Every touch, every move is done with a purpose, whether to enable himself to add to his rather impressive goal-scoring tally since becoming a first-team regular under Klopp—75 goals in 105 matches since the start of 2011-12—or to tee up one of his colleagues.
Simple passes are routine to move the ball to a player in a better position, while the instinct whenever he finds the all-important half-a-yard in and around the penalty area is to pull the trigger. He is very much a classic No. 9 for the modern day.
Robert Lewandowski the text book number 9 tonight. Tall, athletic, lean, quick, touch, awareness, movement, goals. A gem in a awesome side.— Aaron Danks (@coachdanks) April 24, 2013
However, all of that is not to say that he isn't capable of moments of utter genius, as any watcher of the aforementioned Champions League match can quantify. The touch, roll and finish to evade a despairing Pepe and fire past Diego Lopez wouldn't have looked out of place in a Dennis Bergkamp highlight reel.
But the Pole has the intelligence to recognise, similar to the likes of Andriy Shevchenko, that the vast majority of time the simplest course of action is the best, particularly for a striker whose predatory instincts are best served in the 18-yard box.
Perhaps when talking of Lewandowski as an all-round player, the only slight on him is that, like Radamel Falcao or Mario Gomez, positionally he is very much only a centre-forward. You won't see him lining up in a wide position nor playing in a support role to another striker, a la Rooney—he is very much the main man.

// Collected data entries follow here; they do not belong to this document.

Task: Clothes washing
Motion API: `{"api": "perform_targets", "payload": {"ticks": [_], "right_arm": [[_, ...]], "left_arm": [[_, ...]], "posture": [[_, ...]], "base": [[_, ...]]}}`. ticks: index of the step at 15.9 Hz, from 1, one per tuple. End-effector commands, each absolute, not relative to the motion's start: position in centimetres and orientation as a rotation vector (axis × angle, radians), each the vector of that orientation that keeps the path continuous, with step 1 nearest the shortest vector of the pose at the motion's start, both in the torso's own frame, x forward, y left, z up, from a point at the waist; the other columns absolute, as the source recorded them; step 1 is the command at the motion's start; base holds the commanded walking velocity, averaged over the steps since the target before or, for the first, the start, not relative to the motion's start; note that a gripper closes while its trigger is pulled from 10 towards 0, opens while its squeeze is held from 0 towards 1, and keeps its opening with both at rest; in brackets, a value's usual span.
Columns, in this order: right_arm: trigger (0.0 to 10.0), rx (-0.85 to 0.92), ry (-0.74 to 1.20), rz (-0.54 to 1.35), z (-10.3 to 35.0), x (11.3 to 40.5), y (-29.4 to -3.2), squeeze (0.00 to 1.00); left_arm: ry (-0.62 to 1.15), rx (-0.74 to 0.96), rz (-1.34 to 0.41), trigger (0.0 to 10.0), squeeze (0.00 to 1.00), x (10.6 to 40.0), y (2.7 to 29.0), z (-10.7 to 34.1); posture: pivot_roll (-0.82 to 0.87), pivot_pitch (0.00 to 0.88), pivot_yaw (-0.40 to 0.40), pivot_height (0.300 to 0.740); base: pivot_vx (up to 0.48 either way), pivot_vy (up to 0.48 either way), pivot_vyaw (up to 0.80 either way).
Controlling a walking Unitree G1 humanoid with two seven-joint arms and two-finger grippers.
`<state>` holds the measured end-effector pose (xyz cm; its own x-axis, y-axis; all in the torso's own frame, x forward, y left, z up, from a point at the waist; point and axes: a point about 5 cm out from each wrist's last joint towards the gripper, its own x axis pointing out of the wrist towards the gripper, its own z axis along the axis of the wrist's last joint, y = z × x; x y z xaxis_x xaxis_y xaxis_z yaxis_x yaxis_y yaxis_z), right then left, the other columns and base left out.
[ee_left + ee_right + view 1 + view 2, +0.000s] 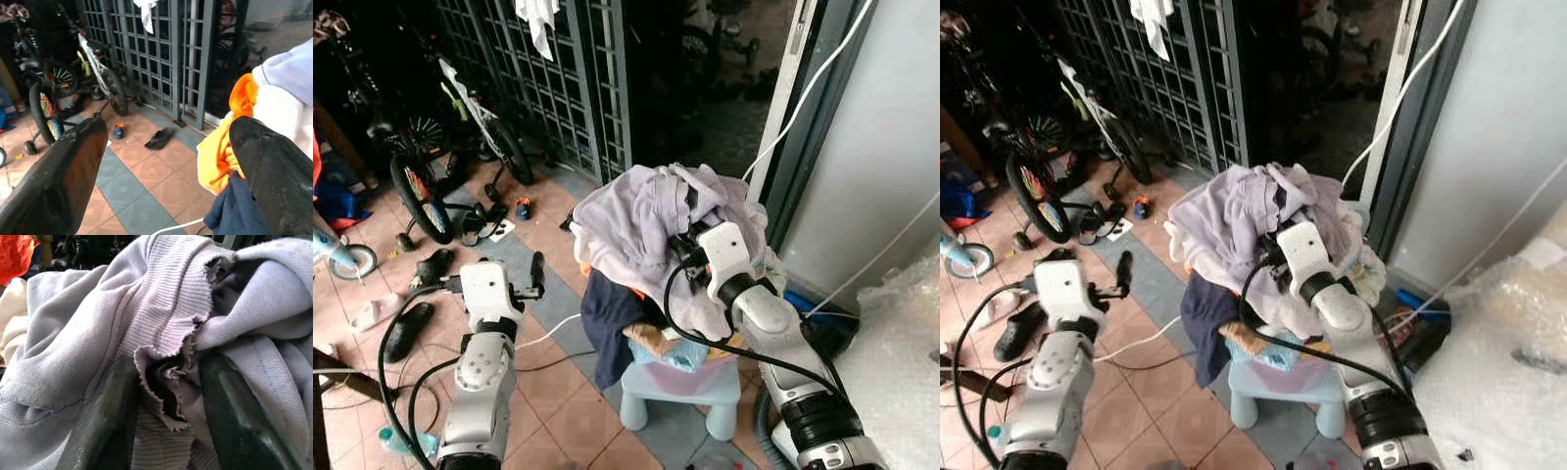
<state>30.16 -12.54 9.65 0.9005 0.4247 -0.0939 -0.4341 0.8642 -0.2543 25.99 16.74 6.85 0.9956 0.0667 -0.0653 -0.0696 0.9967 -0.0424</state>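
A heap of clothes sits on a light blue plastic stool [677,390]. On top lies a pale lilac ribbed garment [625,220]; a navy garment [605,325] hangs off the front, and an orange cloth [219,147] shows at the side. My right gripper [168,391] is pushed into the top of the heap [682,245], its fingers [105,416] closed on a bunched fold of the lilac garment. My left gripper [166,166] is held open above the tiled floor to the left of the heap [492,277], touching nothing.
A metal grille gate [558,78] stands behind, with bicycles [480,117] at the far left. Sandals [406,328] and a small shoe [523,207] lie on the floor. A white wall and bubble wrap [893,362] close in the right side. Cables cross the tiles.
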Motion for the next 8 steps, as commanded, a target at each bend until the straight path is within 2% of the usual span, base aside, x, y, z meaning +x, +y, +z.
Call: {"api": "perform_targets", "payload": {"ticks": [1,8], "right_arm": [[0.0,-0.275,0.083,0.498,8.8,30.0,-11.5,0.0],[0.0,-0.276,0.175,0.493,7.4,29.6,-11.5,0.0]], "left_arm": [[0.071,-0.029,0.075,10.0,0.0,26.1,17.2,6.8],[0.089,-0.029,0.084,10.0,0.0,25.9,17.0,6.5]], "posture": [[-0.05,0.0,0.108,0.74],[-0.06,0.0,0.098,0.74]], "base": [[0.0,0.0,0.0],[0.0,0.0,0.0]]}}
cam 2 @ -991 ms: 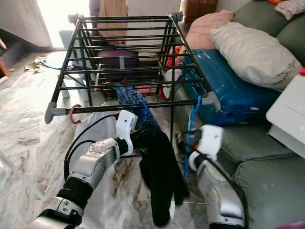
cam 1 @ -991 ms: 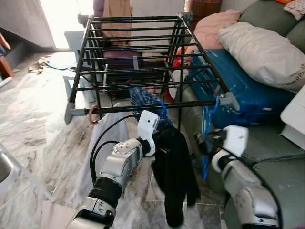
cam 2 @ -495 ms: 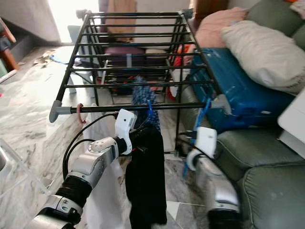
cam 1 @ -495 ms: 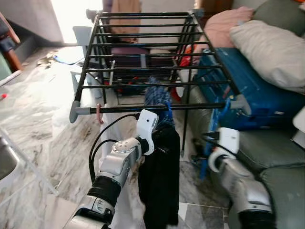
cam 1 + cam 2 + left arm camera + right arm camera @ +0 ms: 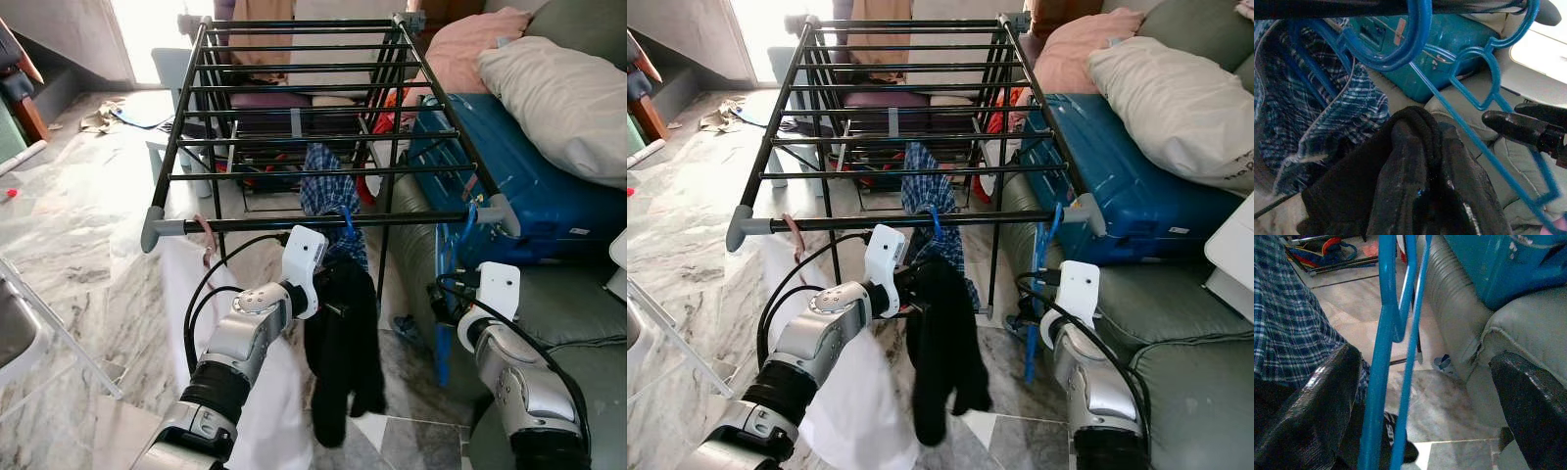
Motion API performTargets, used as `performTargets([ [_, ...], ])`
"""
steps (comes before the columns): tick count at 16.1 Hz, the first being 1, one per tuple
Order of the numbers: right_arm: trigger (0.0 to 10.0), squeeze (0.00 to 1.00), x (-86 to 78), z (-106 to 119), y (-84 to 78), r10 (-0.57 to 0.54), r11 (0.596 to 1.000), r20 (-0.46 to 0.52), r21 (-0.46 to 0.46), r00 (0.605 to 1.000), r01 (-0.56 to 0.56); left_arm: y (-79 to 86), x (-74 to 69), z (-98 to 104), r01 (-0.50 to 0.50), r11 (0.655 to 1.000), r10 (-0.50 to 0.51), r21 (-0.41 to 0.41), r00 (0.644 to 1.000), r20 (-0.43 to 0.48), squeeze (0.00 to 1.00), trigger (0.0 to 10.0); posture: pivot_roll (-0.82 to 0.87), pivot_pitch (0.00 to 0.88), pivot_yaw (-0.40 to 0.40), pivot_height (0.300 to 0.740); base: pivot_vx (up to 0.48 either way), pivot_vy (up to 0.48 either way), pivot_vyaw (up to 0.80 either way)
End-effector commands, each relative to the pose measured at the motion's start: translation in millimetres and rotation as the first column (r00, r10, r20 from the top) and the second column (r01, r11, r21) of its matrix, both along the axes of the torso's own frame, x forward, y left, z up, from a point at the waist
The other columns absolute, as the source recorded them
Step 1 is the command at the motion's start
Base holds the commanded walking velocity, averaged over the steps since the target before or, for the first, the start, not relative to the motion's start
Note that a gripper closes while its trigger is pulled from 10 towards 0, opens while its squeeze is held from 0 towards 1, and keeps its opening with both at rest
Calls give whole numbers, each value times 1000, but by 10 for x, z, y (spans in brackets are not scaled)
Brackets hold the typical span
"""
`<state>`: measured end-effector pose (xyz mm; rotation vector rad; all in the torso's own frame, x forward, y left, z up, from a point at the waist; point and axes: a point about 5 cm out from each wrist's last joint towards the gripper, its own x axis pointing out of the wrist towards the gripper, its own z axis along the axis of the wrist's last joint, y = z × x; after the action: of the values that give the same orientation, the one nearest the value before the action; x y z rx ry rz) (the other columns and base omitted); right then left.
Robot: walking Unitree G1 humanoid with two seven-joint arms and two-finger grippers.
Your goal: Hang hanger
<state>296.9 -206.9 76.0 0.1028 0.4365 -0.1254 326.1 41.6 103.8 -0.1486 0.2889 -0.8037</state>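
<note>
A black metal drying rack with grey plastic corner caps stands over the marble floor. On its near rail, going from the left, a pinkish hook hangs by the corner, then a thin blue plastic hanger carrying a blue checked shirt hooks over the bar at the middle. Just below that, the left gripper is raised under the rail, and a black garment drapes down from it; its fingers are buried in the cloth, so I cannot tell how they stand. In the left wrist view the garment bunches close to the lens and hides what carries it.

Further right, a second blue plastic hanger hangs empty from the rail by the right corner cap, its frame dangling straight down. The right gripper sits at that frame, fingers spread wide, the blue bars passing between them without touching. Behind stand a blue hard suitcase and a grey-green sofa.
</note>
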Motion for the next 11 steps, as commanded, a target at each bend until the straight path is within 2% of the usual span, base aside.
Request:
performTargets([
  [1,10000,0,42,31,-11,1,1000,13,-14,1000,-1,-33,39,101,18,1000,-18,-1,999,40,0,10000,25,0,-42,740,0,0,0],
  [6,10000,0,202,61,34,20,1000,26,-22,999,-20,-48,19,87,25,1000,-25,0,999,35,0,10000,29,0,-42,740,0,0,0],
  [7,7176,0,235,51,67,27,999,21,-20,999,-27,-52,16,85,28,1000,-28,2,999,35,0,10000,31,0,-43,740,0,0,0],
  [8,0,0,244,49,83,27,999,21,-17,999,-27,-53,16,86,29,1000,-29,2,999,35,0,10000,33,0,-44,740,0,0,0],
  [11,0,0,232,-10,102,17,999,-13,-48,1000,-18,-52,17,91,27,1000,-27,2,999,34,0,10000,34,0,-47,740,0,0,0],
])
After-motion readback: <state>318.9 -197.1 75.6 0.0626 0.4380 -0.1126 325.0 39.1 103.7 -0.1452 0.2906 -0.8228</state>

Nonetheless, that positional versatility is very much a case of splitting hairs. For in all other aspects of his game, as far as pure No. 9s go, the two-time Bundesliga winner is very much a part of the world's elite.
The verdict on who is better out of the two is purely subjective. Everyone will have their own personal preference.
What differentiates the pair is their styles—both have their strengths, both have their different weaknesses—and for that reason, making a pure comparison of who is better is a rather erroneous task.
Instead, it is better to differentiate the pair and to then pass judgement on who is more suited to what needs.
If a side requires an outstanding, pure No. 9 who will lead the line and bring others into play while fulfilling the objective of scoring plenty of goals on a regular basis, then Robert Lewandowski is your man. Putting aside hyperbole, the Polish hitman is one of the very best centre-forwards around today.
On the other hand, if a more versatile, more-rounded attacking threat is required, then Wayne Rooney has been and still is one of world football's biggest talents. Capable of occupying numerous roles, with tremendous vision and technique, he's a very different beast to Lewandowski, but no less effective.
Of the two, Lewandowski is a more clinical finisher, sharper in the penalty area, while his hold-up play with his back to goal is arguably as good as anyone on the planet. But in other areas of his game, such as passing range and the ability to drop into holes and dictate play from deep, he can't match Rooney.
Thus, it's best to just focus on the excellence of both.
Each has proven themselves an outstanding performer at the pinnacle of the European game and both have the necessary qualities to grace the very best of world football's elite.